Should a line in the entries below contain "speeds", return that line.

####

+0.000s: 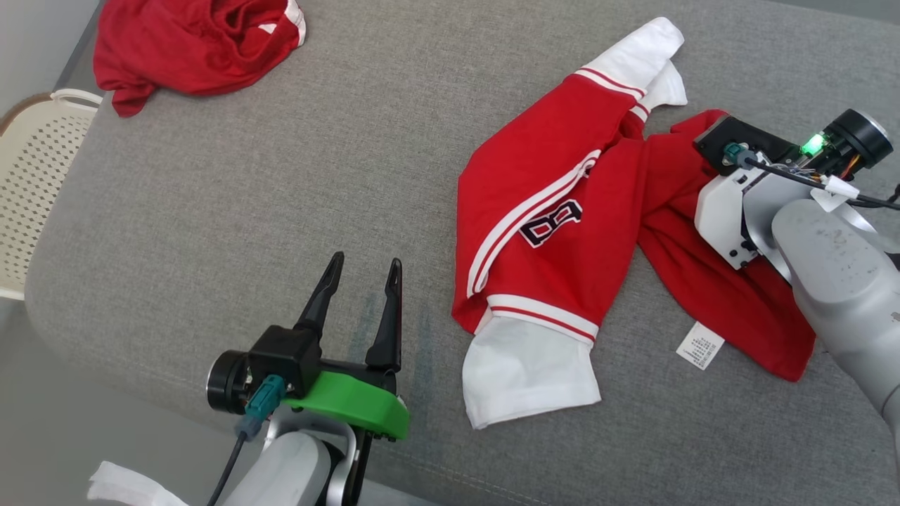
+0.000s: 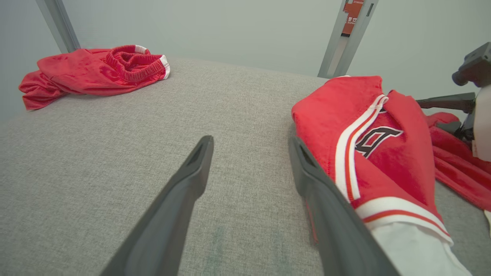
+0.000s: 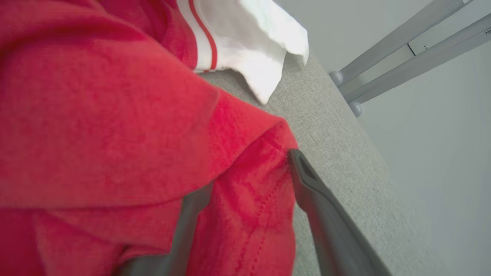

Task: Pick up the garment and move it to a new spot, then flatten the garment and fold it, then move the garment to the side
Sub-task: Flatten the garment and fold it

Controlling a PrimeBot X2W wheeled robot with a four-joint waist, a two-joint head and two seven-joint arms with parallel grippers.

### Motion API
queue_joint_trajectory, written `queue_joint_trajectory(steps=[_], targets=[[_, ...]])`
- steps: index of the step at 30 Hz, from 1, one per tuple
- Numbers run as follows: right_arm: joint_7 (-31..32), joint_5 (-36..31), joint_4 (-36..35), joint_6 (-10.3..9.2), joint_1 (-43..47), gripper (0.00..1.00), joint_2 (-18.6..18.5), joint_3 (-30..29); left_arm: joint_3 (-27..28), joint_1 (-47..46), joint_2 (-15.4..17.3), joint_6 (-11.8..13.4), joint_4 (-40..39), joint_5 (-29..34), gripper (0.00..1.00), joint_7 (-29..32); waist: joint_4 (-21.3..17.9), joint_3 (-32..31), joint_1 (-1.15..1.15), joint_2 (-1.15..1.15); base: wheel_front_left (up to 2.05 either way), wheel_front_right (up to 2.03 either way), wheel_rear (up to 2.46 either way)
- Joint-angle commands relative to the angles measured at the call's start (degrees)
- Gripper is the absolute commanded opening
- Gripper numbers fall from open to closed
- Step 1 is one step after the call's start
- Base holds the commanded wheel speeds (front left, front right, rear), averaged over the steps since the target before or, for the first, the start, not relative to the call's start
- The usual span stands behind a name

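The garment (image 1: 555,211) is a red jersey with white sleeves and striped trim, lying crumpled on the right half of the grey cushioned surface (image 1: 281,211). In the right wrist view my right gripper (image 3: 251,172) stands open astride a red fold of the garment (image 3: 96,115), at its far right edge. One finger is half buried under the cloth, the other lies beside it. My left gripper (image 1: 367,260) is open and holds nothing. It hovers over bare cushion just left of the garment's lower white sleeve (image 1: 527,372). Its right finger (image 2: 318,191) is close beside the garment (image 2: 383,153).
A second red garment (image 1: 190,42) lies bunched at the far left corner. A white perforated chair (image 1: 35,190) stands off the cushion's left edge. Grey metal legs (image 3: 402,50) rise beyond the right edge. A white care label (image 1: 699,346) sticks out near my right forearm (image 1: 837,274).
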Motion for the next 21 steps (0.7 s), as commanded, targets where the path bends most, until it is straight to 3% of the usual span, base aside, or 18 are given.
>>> queue_joint_trajectory(steps=[1,11,21], targets=[[0.85,1.81,1.13,-0.08,-0.56,0.0,0.31,1.5,0.13,-0.75,-0.25,-0.14,0.13,0.54,1.0,-0.3,0.11,0.17,0.0,0.0,0.0,0.0,0.0],[-1.37,9.91,2.53,-0.09,-4.77,0.0,-0.7,8.74,0.84,-0.99,-0.01,-0.1,0.44,0.87,1.0,-0.51,-1.85,0.16,0.0,0.0,0.0,0.0,0.0],[-10.84,9.49,3.43,-0.09,-8.82,0.0,0.53,4.7,1.9,0.02,1.12,0.48,0.65,1.01,1.0,-0.47,-6.4,-3.02,0.0,0.0,0.0,0.0,0.0]])
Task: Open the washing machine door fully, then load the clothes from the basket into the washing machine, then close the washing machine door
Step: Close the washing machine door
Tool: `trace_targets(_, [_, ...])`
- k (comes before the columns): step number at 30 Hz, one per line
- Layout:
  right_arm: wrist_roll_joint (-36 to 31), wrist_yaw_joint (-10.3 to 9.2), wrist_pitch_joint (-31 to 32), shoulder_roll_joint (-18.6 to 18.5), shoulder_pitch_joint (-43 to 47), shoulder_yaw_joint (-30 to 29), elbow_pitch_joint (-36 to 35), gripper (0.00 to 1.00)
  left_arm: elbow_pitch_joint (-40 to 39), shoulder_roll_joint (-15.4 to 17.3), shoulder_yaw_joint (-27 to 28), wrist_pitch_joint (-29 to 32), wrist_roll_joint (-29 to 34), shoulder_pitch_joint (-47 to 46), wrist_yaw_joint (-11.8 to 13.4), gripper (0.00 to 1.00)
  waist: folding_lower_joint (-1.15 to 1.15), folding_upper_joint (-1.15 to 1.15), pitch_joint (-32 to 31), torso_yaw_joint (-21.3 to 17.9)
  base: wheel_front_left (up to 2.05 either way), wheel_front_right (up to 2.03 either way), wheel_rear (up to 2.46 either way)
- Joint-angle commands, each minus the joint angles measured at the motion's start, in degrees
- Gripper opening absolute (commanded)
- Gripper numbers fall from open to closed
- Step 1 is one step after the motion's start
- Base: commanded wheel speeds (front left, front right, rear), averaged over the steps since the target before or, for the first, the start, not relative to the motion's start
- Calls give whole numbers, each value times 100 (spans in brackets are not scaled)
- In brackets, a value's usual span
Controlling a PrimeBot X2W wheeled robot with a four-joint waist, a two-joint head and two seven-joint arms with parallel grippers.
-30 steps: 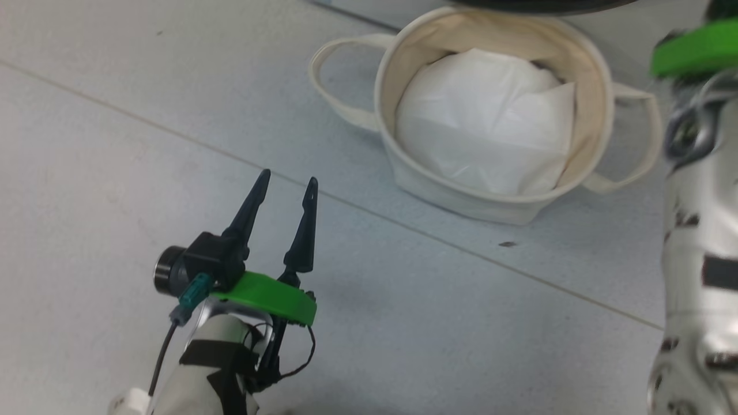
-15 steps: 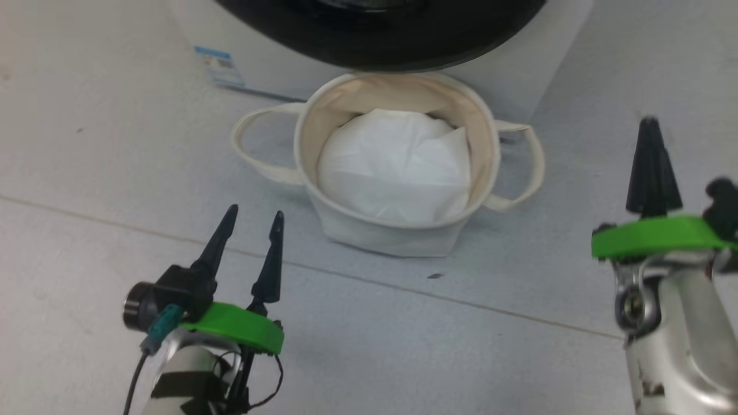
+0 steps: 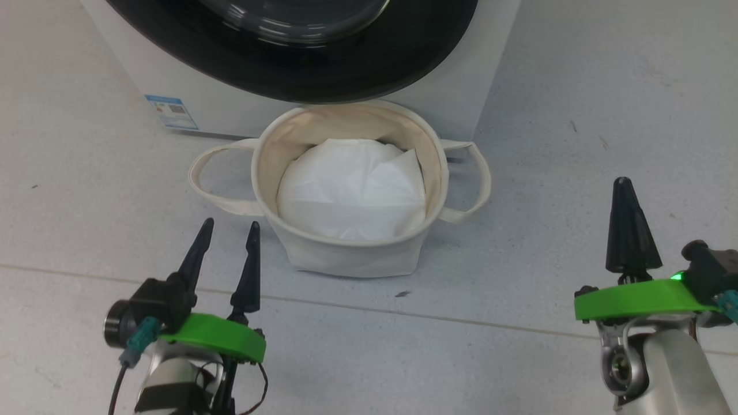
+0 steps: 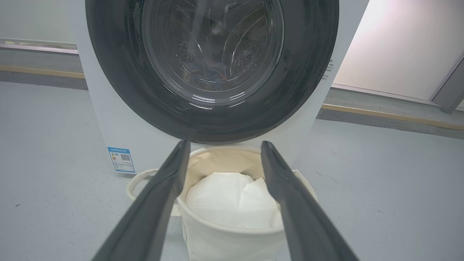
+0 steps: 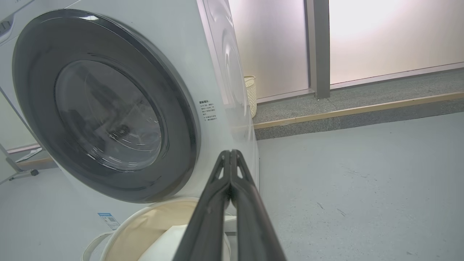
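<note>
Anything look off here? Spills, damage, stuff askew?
Nothing stands out. The washing machine door sits shut, and the basket stands upright just in front of it with a white sheet inside. The one blemish is a small dark speck on the floor beside the basket.

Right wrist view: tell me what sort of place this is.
Likely a test room staged for laundry, not a home: a washing machine stands alone on a bare grey floor, frosted wall panels behind.

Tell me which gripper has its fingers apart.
The left gripper, at the head view's lower left: its fingers stand spread, while the right gripper has them pressed together.
</note>
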Motion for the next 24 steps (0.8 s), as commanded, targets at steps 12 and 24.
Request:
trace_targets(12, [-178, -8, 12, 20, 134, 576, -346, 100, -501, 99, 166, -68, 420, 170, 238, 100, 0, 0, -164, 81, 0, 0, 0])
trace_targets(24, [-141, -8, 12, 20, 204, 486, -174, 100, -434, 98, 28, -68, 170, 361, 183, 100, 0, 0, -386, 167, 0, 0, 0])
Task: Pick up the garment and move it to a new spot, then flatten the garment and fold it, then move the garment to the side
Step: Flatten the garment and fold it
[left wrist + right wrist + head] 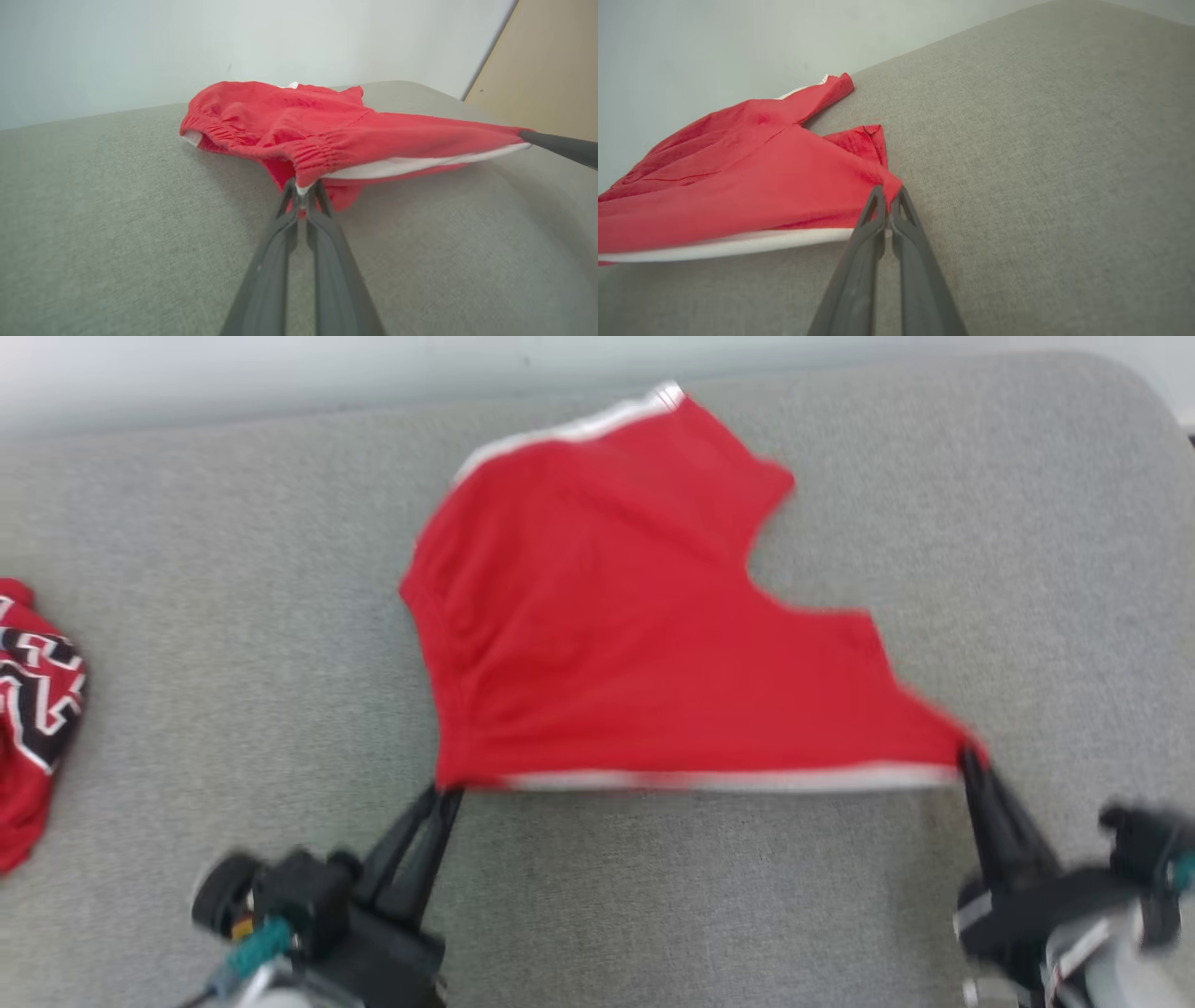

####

> Response below
- Base holds the commanded wheel speeds (front left, front right, rear), averaged over the steps since the target before or, for the first, the start, not relative to the call's start
- Base: commanded wheel speeds (front left, front right, rear), averaged over the steps since the target before or, for the first, the start, not relative to the motion's start

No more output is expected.